1 thought on “Joshua 23:12, 13: Threats Discouraging Disobedience

  1. Matthew Henry: ‘He gives them fair warning what would be the fatal consequences of apostasy (Joshua 23:12, 13, 15, 16): “If you go back, know for a certainty it will be your ruin.” Observe,

    1. How he describes the apostasy which he warns them against. The steps of it would be (Joshua 23:12) growing intimate with idolaters, who would craftily wheedle them, and insinuate themselves into their acquaintance, now that they had become lords of the country, to serve their own ends. The next step would be intermarrying with them, drawn to it by their artifices, who would be glad to bestow their children upon these wealthy Israelites.

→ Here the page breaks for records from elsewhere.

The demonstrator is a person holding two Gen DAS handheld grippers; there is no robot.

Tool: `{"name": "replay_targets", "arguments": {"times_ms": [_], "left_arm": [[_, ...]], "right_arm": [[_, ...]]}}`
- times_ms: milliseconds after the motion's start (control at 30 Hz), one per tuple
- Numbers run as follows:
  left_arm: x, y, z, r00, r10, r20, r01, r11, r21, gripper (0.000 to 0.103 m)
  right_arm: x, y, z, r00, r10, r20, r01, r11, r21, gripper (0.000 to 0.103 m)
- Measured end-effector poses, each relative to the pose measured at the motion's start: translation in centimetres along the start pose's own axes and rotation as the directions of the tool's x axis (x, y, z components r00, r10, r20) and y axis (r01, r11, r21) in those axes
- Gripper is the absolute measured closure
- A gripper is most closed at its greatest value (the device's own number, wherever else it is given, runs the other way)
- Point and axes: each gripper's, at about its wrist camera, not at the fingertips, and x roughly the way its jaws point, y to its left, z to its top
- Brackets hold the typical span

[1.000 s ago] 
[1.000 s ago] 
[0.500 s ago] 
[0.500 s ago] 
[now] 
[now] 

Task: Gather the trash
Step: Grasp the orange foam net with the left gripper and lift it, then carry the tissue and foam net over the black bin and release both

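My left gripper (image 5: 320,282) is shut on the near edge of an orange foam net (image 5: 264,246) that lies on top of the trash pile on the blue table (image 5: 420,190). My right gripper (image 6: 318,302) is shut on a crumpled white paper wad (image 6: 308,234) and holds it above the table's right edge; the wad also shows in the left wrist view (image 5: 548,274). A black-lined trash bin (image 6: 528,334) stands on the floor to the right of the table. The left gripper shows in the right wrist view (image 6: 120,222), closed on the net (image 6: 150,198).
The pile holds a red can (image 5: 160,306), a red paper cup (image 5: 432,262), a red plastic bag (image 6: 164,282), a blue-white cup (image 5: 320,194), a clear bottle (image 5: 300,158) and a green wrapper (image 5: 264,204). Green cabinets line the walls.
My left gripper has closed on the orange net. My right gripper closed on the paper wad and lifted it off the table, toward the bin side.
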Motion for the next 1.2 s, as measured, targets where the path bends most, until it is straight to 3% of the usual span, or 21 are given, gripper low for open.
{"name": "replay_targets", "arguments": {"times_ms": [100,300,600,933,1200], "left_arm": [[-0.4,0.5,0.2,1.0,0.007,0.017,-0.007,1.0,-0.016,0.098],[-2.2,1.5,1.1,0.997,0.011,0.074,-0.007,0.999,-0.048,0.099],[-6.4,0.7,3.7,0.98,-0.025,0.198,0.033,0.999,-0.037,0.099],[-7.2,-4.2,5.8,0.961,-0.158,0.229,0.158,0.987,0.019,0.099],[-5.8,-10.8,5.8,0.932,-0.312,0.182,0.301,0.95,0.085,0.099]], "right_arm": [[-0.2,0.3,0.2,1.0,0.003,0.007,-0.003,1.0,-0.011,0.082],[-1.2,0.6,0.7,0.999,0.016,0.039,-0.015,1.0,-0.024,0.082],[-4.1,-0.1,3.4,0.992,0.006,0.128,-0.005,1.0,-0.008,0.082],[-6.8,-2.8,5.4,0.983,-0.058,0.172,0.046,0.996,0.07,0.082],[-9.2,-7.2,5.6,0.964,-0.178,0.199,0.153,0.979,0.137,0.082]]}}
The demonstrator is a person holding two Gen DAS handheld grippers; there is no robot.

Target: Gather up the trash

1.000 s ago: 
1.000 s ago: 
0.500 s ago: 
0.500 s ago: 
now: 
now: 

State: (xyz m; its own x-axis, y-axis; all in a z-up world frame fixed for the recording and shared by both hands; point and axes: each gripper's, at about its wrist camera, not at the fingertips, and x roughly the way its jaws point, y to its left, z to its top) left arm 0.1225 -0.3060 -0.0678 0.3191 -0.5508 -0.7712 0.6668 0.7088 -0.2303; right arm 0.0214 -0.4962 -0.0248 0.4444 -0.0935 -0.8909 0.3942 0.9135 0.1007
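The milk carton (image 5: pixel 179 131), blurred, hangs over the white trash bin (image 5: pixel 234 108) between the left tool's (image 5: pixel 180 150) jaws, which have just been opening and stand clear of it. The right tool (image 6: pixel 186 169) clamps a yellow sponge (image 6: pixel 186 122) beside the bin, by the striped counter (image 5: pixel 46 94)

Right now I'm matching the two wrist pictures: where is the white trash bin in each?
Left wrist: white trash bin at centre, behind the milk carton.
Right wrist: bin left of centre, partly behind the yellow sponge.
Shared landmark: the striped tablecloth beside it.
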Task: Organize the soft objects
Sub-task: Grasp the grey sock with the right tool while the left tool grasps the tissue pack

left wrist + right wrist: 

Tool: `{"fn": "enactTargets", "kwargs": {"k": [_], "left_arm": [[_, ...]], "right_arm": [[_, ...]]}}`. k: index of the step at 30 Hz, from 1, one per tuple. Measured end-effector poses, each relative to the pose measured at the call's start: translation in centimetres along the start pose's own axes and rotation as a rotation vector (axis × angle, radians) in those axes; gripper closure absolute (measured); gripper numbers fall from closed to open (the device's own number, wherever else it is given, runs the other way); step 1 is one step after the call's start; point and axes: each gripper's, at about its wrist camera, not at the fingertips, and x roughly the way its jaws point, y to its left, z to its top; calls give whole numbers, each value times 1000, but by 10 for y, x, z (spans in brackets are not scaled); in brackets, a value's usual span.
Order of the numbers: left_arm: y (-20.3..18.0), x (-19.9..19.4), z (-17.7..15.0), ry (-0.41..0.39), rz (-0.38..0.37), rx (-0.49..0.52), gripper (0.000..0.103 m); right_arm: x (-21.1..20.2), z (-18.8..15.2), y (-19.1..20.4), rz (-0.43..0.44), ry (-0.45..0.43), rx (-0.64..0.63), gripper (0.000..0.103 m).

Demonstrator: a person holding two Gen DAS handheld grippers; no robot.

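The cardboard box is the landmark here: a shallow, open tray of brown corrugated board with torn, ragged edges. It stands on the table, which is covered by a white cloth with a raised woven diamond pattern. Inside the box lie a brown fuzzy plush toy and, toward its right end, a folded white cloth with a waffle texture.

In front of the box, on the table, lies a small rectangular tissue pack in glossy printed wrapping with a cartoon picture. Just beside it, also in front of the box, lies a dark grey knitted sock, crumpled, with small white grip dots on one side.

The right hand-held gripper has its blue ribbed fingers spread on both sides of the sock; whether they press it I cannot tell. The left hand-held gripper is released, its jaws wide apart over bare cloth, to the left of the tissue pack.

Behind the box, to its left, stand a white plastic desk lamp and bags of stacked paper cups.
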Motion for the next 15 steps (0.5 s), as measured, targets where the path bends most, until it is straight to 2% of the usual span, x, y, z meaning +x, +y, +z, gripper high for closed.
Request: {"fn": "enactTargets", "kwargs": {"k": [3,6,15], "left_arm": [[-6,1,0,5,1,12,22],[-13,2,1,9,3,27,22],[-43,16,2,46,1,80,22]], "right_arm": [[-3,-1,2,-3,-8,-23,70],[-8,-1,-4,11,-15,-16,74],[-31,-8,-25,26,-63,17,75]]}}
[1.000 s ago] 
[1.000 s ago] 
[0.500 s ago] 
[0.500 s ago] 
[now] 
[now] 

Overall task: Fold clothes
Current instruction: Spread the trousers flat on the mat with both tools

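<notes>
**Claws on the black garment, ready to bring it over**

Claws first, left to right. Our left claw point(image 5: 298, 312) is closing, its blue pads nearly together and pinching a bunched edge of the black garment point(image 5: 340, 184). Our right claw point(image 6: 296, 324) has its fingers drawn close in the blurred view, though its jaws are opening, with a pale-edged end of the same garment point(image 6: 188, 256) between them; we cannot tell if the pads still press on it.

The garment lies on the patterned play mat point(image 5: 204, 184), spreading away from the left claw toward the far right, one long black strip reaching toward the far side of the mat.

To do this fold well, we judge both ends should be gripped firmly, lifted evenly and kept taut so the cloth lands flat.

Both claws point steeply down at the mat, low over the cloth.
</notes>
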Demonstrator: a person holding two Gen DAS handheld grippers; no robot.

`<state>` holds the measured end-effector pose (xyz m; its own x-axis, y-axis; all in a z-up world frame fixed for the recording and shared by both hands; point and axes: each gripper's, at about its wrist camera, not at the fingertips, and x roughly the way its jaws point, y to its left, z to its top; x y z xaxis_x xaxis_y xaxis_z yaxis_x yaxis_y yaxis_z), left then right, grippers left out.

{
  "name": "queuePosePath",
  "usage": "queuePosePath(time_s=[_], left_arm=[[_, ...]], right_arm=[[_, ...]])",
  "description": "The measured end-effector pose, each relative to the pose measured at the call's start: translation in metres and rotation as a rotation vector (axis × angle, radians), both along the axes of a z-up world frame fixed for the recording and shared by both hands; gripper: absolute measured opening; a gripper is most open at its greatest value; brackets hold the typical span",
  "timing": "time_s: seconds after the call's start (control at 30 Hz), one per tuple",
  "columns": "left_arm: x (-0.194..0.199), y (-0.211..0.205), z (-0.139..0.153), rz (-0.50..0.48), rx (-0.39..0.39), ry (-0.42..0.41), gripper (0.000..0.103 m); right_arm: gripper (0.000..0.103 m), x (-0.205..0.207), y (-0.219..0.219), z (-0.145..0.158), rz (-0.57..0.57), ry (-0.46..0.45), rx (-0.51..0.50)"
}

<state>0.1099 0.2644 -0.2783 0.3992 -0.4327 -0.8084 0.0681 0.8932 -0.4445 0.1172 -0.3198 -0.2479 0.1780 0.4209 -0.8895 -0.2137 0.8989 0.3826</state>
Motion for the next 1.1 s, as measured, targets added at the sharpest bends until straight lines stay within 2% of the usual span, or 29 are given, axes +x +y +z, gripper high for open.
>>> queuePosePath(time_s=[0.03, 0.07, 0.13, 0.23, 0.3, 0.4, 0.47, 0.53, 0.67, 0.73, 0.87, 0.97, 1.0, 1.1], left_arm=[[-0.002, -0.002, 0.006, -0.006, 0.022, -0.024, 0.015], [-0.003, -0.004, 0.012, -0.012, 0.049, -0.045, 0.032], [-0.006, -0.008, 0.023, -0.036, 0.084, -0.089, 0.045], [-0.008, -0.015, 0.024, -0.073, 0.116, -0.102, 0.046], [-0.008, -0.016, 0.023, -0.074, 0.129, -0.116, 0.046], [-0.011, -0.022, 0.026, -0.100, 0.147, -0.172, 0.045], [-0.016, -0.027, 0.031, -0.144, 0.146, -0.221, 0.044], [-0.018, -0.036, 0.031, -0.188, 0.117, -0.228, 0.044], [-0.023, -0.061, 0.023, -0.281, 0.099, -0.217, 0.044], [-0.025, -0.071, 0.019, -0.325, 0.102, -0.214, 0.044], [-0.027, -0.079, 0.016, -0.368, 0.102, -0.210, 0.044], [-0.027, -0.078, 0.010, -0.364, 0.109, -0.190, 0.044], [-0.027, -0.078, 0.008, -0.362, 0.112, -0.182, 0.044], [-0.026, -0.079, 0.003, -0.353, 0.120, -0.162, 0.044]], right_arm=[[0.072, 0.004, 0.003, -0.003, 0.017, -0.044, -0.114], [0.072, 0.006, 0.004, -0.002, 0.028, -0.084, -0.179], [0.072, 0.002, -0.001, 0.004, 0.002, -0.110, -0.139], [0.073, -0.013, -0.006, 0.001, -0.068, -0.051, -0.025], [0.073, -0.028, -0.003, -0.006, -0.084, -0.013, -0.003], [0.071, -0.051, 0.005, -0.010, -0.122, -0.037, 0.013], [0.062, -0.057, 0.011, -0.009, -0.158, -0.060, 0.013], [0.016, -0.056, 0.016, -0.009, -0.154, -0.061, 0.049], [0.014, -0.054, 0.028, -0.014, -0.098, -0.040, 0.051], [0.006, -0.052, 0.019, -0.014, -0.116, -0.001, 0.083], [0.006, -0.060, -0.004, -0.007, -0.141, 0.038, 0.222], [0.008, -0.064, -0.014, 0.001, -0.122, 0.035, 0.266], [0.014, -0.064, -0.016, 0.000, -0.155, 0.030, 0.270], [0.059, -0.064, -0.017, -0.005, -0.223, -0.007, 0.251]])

And the consequence of that would be (Joshua 23:16) serving other gods (which were pretended to be the ancient deities of the country) and bowing down to them. Thus the way of sin is downhill, and those who have fellowship with sinners cannot avoid having fellowship with sin. This he represents, (1.) As a base and shameful desertion; “it is going back from what you have so well begun,” Joshua 23:12. (2.) As a most perfidious breach of promise (Joshua 23:16): “It is a transgression of the covenant of the Lord your God, which he commanded you, and which you yourselves set your hand to.” Other sins were transgressions of the law God commanded them, but this was a transgression of the covenant he commanded them, and amounted to a breach of the relation between God and them and a forfeiture of all the benefits of the covenant.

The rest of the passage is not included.